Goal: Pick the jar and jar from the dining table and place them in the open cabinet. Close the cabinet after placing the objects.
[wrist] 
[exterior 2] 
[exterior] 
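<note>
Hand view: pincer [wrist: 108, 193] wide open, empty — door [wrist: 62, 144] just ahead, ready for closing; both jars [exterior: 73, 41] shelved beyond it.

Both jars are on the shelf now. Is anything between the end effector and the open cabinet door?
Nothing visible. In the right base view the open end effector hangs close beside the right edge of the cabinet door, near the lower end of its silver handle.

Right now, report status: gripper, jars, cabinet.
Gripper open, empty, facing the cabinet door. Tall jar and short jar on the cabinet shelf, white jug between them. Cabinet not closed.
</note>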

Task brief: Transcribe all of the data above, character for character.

Reply to the exercise:
Goal: Pick the jar and jar from the dining table and place them in the open cabinet. Close the cabinet after placing the objects.
[wrist] 
[exterior 2] 
[exterior] 
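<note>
Hand view: pincer [wrist: 108, 193] wide open, empty — door [wrist: 62, 144] just ahead, ready for closing; both jars [exterior: 73, 41] shelved beyond it.

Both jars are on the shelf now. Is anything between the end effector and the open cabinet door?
Nothing visible. In the right base view the open end effector hangs close beside the right edge of the cabinet door, near the lower end of its silver handle.

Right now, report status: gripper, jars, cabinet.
Gripper open, empty, facing the cabinet door. Tall jar and short jar on the cabinet shelf, white jug between them. Cabinet not closed.
</note>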

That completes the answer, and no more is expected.